En quoi le savoir-faire de l’enseigne vous aide-t-il au quotidien ?

La formation initiale de quatre mois et demi sur Paris est incontournable. Elle est basée sur la gestion d’un restaurant, et le métier en salle et en cuisine. Ceci étant, lorsqu’on obtient le permis de conduire, on n’a pas pour autant la maîtrise du véhicule, et j’ai ensuite fait mes armes sur le tas. Nous avons été très bien suivis sur le terrain durant trois semaines, avant et après l’ouverture du restaurant. Toutes les fonctions ont été doublées, et chaque accompagnateur El Rancho n’est parti que lorsque nous avons été suffisamment autonomes sur le métier concerné.

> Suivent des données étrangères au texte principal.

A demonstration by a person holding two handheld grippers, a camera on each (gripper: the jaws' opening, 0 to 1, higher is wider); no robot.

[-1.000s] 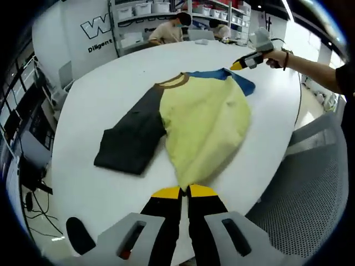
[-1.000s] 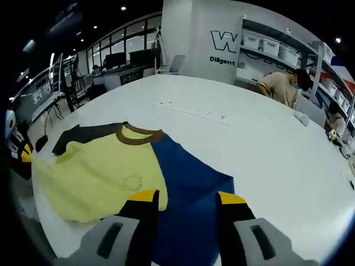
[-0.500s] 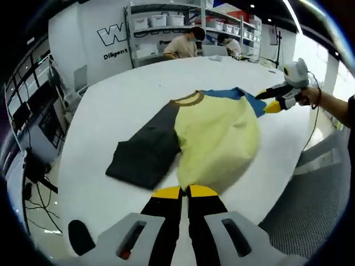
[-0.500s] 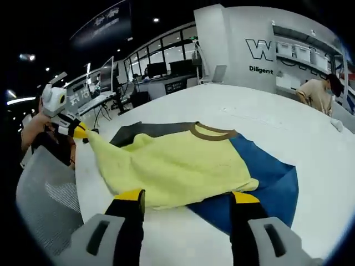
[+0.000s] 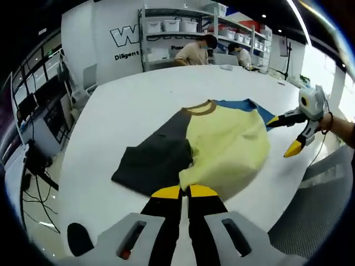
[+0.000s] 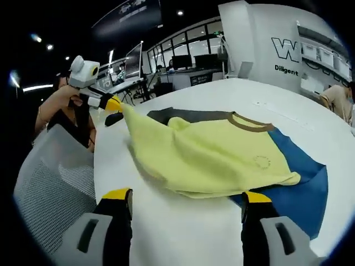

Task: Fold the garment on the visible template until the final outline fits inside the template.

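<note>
A shirt lies on the white table (image 5: 111, 111), with a yellow body (image 5: 227, 144), a dark grey sleeve (image 5: 155, 163), a blue sleeve (image 5: 249, 106) and a brown collar (image 5: 201, 108). My left gripper (image 5: 184, 192) is shut on the yellow hem. In the right gripper view the left gripper (image 6: 113, 103) holds that hem lifted off the table, so the yellow body (image 6: 211, 155) slopes up to it. My right gripper (image 6: 187, 195) stands open, its jaws wide apart in front of the shirt, with the blue sleeve (image 6: 305, 185) beyond its right jaw. From the left gripper view the right gripper (image 5: 283, 134) hangs open beside the blue sleeve.
A grey mesh chair (image 6: 55, 183) stands against the near table edge. Two people (image 5: 197, 51) sit at shelves (image 5: 177, 25) beyond the far side of the table. Desks with monitors (image 6: 183, 64) line the room behind. Bare white tabletop surrounds the shirt.
My right gripper has drawn back from the blue sleeve and opened wider. My left gripper, still shut on the hem, has raised it, and the yellow body now bunches toward the collar.
</note>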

Au quotidien, l’enseigne est très réactive, et j’obtiens généralement une réponse dans l’heure qui suit l’envoi d’un mail, et au plus tard dans les 24 heures. Sachant que je ne possède aucune expérience marketing, j’apprécie de suivre les rouages sans avoir à y ajouter quoi que ce soit. La carte est renouvelée tous les six mois, les offres promotionnelles sont agencées, la négociation tarifaire est réalisée en amont. Pour gérer mon restaurant, j’utilise toutes les matrices de gestion qui sont mises à ma disposition. Aujourd’hui, grâce à l’enseigne El Rancho, je suis un véritable chef d’entreprise qui manage 18 personnes au total. Chez Spar, nous n’étions que trois.

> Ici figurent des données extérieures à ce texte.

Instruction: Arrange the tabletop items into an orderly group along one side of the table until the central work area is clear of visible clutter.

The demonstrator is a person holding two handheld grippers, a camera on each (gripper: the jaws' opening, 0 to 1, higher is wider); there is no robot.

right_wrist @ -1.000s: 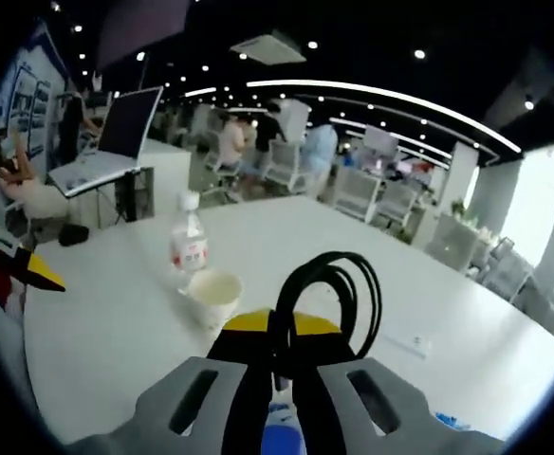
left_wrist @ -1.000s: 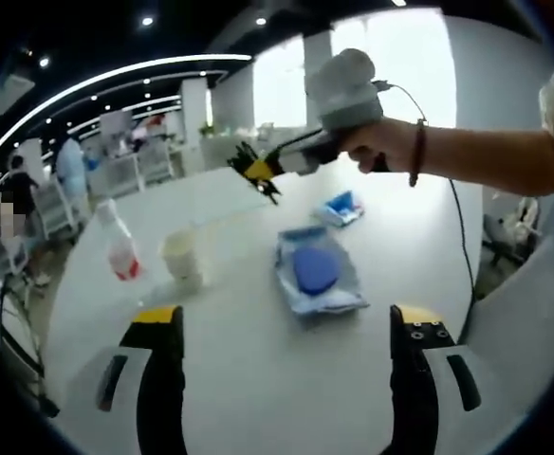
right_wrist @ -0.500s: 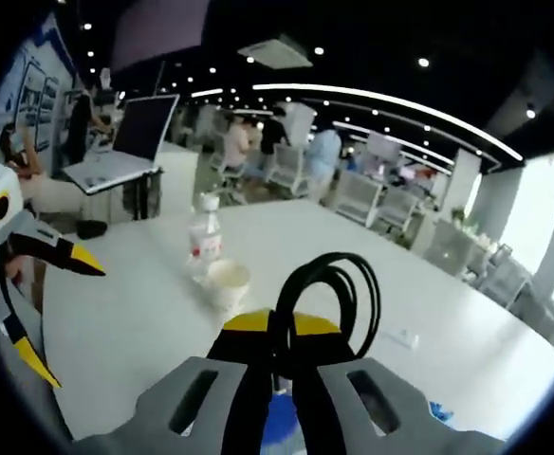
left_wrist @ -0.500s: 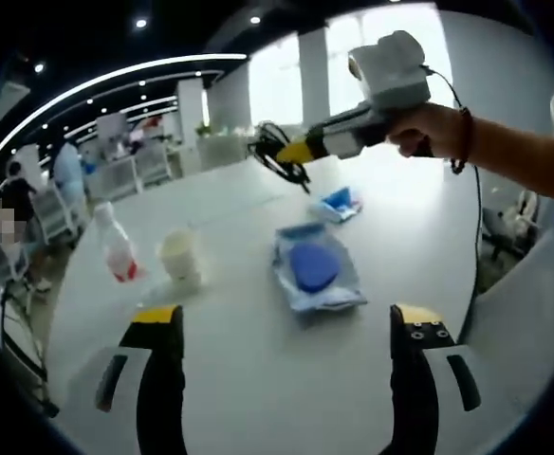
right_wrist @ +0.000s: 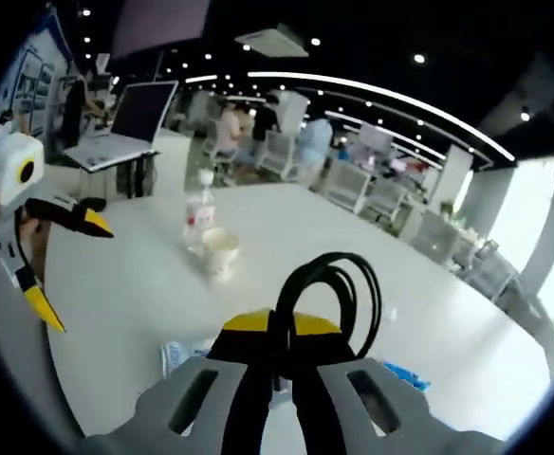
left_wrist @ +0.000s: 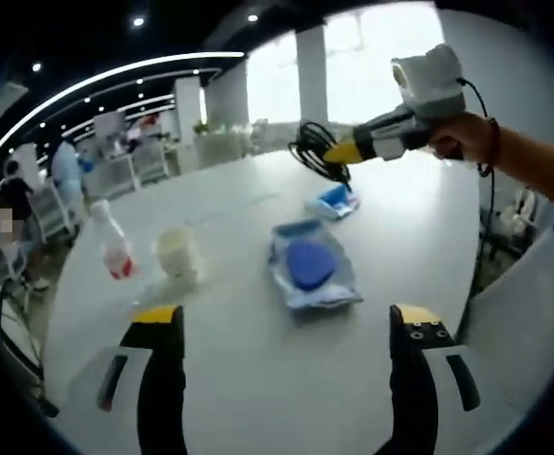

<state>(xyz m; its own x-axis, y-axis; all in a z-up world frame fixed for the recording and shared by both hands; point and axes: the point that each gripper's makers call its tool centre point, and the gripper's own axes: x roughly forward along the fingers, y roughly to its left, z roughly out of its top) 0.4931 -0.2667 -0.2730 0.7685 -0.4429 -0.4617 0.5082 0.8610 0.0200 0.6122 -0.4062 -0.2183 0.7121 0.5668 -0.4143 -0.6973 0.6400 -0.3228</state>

Bénéfices et contraintes de votre nouvelle vie de franchisé ?

Je n’ai absolument aucun regret. J’ai fait ce que je voulais faire. Ma femme et moi adorons ouvrir notre restaurant le matin. Il s’agit d’une véritable expérience humaine, très positive. Et bien que notre établissement soit ouvert sept jours sur sept, et que j’y sois présent quotidiennement, mon entrainement de course à pied, à raison de quatre séances hebdomadaires, n’en a jamais pâti.